While there is inherent risk involved in trading derivatives, the amount of leverage – which in Cambodia can be up to 100 times the investment – makes it a potentially lucrative part of an investor’s portfolio, according to Kook.
For instance, an investor needs only $1,000 to trade $100,000 worth of derivatives, with only the swap - the interest on the amount borrowed - being applied.
Derivatives are financial tools that allow for the leveraging of capital in underlying assets such as commodities or currencies.
Trading in derivatives includes exchanging various foreign currencies to purchase commodities, with this among the reasons it is believed to be a viable tool in hedging risk and maximising profit.
CDX, which began operating in 2016, offers 27 financial instruments through its numerous brokers.
Kook said that CDX can also access foreign markets through its licensed brokers.
The volume of derivatives trading in Cambodia rose from $84 million in 2018 to $120 million last year, according to official figures.
“Looking at the market and the number of players entering it, perhaps up to $180 million of trades will take place this year,” Kook told The Post via telephone from Hong Kong.
“The Ministry of Economy and Finance has seen the importance of helping Cambodia have its own derivatives market so that it can help banks, investors and farmers to hedge risks in the globalised economy.
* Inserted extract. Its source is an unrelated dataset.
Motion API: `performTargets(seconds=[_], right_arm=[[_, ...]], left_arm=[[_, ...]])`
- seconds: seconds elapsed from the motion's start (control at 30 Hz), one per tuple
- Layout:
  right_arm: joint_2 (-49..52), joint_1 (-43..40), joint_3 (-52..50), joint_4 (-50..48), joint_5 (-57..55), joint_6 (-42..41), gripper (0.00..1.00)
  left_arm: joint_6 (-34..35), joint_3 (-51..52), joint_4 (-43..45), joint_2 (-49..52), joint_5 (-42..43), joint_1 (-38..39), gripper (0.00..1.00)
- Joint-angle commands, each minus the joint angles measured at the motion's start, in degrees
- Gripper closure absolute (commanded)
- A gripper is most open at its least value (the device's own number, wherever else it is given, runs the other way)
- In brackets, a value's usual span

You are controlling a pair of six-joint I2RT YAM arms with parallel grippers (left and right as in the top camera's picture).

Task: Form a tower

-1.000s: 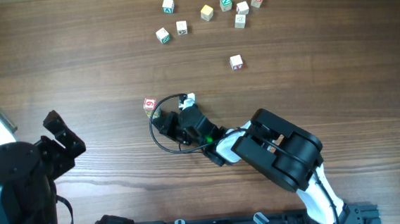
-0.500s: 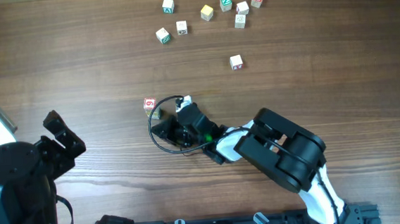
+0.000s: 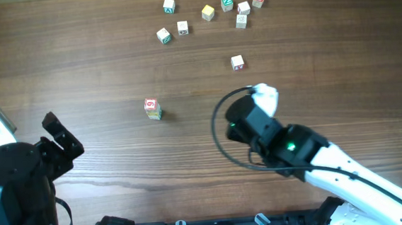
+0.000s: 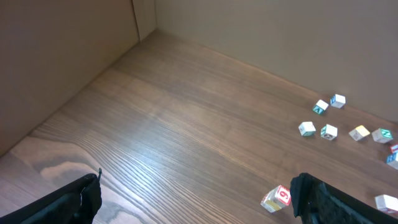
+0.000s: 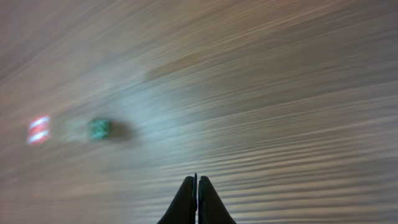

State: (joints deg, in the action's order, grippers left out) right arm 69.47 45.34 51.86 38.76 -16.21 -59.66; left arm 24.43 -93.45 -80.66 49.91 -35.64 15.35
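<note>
Though small, tower (image 3: pixel 152 107) upright, axis seemingly vertical

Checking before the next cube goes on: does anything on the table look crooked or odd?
The short stack of pale wooden letter cubes looks slightly askew: in the left wrist view its red-bordered top cube seems twisted and offset on the cube beneath. The loose cubes lie scattered, otherwise ordinary.
</note>
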Motion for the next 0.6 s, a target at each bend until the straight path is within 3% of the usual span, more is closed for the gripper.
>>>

“So far, we are very satisfied regarding how the derivatives market has been growing and evolving over the past five years,” Kook said.
Globally, over-the-counter derivatives trading rose from $544 trillion at the end of 2018 to some $640 trillion in June last year, according to the Switzerland-based Bank for International Settlements.
Kook said that foreign exchange and gold often combine to account for 60 to 70 per cent of all trades on the CDX, making them “the most popular financial instruments traded by brokers and the CDX”.
“I think [gold] is a very good commodity to mitigate risk through diversification for any individual if it is not already a part of their portfolio. My high school friends even call and ask me if it is a good time to buy coins – not necessarily as a market investment, but real gold coins for their sons or daughters – and I say ‘yes’,” he said.
A distinguishing feature of CDX, according to Kook, is that it uses a “spot market”, which allows investors to exit at any time, unlike futures contracts, which have a maturity and delivery date on products.
This means investors are able to execute trades or sell off their investment at any time.
CDX, despite having only been formed four years ago, is considered a critical part of the capital market because “it has allowed the [derivaties] financial tool to be regulated by bringing it out of the grey market”, Kook said.
Your investment should depend on your age, your marital status, whether you have children and the level of risk you are willing to take, he stressed.
While it is best to defer to a financial planner, Kook recommended the “30-30-40” rule for young investors or those entering the market for the first time.
This calls for 30 per cent in high-risk, high-return investments; 30 per cent in medium-risk, medium-return; and 40 per cent in low-risk, low-return.